Items from a dataset
········
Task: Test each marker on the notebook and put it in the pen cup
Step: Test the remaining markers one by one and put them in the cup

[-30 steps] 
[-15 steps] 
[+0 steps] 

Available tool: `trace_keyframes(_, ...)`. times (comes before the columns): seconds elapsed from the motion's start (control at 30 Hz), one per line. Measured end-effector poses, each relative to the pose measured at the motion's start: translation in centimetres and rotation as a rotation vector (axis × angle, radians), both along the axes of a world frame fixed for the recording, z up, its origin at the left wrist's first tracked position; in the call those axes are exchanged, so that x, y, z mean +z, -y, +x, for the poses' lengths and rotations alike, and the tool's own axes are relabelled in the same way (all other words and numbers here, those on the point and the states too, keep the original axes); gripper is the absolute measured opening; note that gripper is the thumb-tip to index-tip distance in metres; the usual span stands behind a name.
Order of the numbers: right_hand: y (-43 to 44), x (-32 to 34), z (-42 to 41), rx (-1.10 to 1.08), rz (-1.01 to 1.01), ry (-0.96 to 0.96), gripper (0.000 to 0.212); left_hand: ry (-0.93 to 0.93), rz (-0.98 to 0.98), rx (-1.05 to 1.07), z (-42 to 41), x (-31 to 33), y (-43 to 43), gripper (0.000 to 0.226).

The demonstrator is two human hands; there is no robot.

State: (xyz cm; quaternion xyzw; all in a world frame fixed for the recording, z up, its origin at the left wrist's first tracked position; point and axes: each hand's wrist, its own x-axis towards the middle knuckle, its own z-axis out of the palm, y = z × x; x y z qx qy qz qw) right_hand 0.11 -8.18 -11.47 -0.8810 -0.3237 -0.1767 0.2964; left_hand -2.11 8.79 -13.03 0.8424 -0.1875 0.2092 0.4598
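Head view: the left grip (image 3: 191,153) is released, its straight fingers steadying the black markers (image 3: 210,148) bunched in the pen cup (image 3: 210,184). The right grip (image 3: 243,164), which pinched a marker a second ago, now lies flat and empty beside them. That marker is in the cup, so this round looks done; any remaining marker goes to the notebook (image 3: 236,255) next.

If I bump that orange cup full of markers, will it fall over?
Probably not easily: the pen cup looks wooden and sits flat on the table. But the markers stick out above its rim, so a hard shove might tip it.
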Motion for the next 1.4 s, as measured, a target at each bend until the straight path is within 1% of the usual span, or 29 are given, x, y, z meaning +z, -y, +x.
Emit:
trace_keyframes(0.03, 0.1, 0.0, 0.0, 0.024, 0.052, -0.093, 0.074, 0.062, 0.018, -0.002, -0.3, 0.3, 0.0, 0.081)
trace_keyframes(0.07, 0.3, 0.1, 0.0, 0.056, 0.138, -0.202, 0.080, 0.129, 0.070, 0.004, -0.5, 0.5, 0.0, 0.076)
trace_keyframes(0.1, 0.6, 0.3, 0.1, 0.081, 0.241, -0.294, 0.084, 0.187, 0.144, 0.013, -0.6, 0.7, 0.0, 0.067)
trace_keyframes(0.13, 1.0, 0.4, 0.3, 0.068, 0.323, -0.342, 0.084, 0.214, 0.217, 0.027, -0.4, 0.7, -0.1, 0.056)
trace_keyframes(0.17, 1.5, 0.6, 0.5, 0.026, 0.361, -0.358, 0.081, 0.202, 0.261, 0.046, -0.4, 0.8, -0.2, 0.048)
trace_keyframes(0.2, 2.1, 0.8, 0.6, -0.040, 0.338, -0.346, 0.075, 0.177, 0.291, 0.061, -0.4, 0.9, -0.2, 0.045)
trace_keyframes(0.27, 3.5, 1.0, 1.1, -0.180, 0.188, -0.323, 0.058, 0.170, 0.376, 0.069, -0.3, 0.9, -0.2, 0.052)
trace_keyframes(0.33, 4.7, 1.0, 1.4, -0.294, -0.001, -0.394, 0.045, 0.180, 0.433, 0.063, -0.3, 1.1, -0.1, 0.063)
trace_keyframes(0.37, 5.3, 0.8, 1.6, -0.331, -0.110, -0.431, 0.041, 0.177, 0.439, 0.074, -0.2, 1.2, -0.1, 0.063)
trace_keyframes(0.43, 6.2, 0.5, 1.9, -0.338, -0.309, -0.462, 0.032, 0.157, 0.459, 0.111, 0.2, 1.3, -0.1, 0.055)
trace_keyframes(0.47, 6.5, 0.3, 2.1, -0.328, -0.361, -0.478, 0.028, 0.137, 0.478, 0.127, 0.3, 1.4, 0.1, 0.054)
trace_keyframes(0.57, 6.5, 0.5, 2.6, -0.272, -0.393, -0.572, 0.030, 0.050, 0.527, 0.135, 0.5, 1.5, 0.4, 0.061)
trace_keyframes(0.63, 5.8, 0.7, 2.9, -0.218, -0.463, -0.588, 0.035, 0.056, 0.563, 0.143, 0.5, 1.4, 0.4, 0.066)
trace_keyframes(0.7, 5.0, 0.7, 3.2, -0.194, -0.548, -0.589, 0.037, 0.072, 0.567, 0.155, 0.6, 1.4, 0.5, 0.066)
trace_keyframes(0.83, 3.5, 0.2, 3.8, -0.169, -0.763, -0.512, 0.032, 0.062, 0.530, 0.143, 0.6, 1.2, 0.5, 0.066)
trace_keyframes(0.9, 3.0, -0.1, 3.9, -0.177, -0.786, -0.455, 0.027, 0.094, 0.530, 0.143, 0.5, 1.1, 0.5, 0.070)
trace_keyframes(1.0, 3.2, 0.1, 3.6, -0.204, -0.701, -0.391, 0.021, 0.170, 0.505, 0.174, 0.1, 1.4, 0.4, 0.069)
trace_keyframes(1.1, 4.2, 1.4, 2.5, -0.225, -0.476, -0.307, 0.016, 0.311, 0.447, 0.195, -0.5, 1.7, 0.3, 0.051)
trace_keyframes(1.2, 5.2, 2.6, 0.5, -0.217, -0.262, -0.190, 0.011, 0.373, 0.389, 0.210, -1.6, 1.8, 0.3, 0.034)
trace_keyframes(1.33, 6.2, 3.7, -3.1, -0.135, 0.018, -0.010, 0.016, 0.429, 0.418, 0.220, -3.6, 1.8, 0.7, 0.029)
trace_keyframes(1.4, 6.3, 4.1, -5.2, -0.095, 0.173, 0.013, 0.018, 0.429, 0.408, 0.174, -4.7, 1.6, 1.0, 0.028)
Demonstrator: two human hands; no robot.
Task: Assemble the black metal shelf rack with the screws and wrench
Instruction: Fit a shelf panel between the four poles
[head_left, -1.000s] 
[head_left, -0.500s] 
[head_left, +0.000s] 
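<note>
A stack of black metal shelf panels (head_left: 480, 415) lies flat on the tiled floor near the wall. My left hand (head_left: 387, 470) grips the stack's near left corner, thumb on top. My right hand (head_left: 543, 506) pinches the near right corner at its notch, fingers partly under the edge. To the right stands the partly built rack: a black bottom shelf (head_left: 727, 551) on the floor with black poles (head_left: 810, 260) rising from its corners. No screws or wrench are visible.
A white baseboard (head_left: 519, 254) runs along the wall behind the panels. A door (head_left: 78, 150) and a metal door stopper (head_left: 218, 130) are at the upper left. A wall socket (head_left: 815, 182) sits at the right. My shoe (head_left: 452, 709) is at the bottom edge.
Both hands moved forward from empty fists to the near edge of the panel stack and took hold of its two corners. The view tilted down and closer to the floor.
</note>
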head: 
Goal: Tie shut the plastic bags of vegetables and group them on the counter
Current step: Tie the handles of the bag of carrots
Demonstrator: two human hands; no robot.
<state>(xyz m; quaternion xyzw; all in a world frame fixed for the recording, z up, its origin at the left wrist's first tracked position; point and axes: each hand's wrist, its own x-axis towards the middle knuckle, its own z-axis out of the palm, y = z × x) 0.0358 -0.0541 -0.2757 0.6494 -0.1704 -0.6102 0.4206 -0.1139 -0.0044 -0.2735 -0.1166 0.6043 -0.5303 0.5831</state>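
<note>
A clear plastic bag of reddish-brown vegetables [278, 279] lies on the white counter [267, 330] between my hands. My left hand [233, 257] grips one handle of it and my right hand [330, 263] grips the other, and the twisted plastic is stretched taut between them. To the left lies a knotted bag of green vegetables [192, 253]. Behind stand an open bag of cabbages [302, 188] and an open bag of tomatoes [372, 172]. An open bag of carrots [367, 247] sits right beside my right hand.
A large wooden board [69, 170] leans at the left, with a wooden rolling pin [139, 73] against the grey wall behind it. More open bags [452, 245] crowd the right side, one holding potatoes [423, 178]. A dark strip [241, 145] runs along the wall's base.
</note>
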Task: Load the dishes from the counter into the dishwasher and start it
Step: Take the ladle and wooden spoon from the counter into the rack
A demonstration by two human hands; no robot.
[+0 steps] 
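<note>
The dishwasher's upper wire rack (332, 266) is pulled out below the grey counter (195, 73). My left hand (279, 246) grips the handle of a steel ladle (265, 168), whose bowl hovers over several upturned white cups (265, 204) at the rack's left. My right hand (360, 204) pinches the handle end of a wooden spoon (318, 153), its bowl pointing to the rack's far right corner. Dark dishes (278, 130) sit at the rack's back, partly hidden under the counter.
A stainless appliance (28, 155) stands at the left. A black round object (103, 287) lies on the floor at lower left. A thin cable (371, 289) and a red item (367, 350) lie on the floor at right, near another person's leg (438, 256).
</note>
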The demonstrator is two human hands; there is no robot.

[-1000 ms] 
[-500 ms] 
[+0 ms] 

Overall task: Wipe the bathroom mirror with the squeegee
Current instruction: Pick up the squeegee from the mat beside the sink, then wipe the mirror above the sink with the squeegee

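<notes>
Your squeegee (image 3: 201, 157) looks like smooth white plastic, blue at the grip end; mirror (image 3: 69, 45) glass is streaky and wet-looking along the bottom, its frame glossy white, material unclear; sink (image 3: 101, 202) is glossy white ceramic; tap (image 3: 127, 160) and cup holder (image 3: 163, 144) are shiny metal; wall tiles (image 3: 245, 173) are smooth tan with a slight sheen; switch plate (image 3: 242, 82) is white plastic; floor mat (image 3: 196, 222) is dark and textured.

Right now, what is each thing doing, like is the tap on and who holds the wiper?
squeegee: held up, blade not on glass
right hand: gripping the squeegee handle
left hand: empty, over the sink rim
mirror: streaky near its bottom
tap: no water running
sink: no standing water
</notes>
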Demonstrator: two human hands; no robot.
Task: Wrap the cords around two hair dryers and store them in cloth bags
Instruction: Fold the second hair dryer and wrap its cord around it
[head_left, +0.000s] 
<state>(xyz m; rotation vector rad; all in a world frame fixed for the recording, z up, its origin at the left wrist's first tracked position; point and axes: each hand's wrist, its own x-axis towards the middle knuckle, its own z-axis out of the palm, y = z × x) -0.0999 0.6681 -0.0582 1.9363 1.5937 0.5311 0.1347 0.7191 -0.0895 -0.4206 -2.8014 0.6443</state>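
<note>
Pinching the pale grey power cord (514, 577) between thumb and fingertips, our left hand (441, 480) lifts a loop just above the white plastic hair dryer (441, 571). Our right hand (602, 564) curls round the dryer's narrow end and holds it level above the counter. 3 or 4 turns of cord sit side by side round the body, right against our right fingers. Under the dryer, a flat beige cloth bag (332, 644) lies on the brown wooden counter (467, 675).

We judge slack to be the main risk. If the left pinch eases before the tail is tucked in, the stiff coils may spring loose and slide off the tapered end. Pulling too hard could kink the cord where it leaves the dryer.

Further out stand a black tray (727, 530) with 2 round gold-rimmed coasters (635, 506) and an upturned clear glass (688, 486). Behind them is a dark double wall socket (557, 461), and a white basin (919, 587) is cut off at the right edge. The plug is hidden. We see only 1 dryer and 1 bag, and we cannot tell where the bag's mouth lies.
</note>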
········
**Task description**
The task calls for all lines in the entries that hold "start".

**Reply**
Available tool: `trace_keyframes(_, ...)`. times (comes before the columns): seconds elapsed from the motion's start (control at 30 Hz), one per line. Measured end-effector poses, each relative to the pose measured at the motion's start: translation in centimetres and rotation as a rotation vector (axis × angle, radians), both along the axes of a world frame fixed for the recording, z up, its origin at the left wrist's first tracked position; in the call those axes are exchanged, so that x, y, z mean +z, -y, +x, for the poses' lengths and rotations alike, and the tool's own axes are relabelled in the same way (all other words and numbers here, those on the point and the states too, keep the original axes); gripper is the absolute measured opening; note that gripper is the thumb-tip to index-tip distance in metres; the usual span stands behind a name.
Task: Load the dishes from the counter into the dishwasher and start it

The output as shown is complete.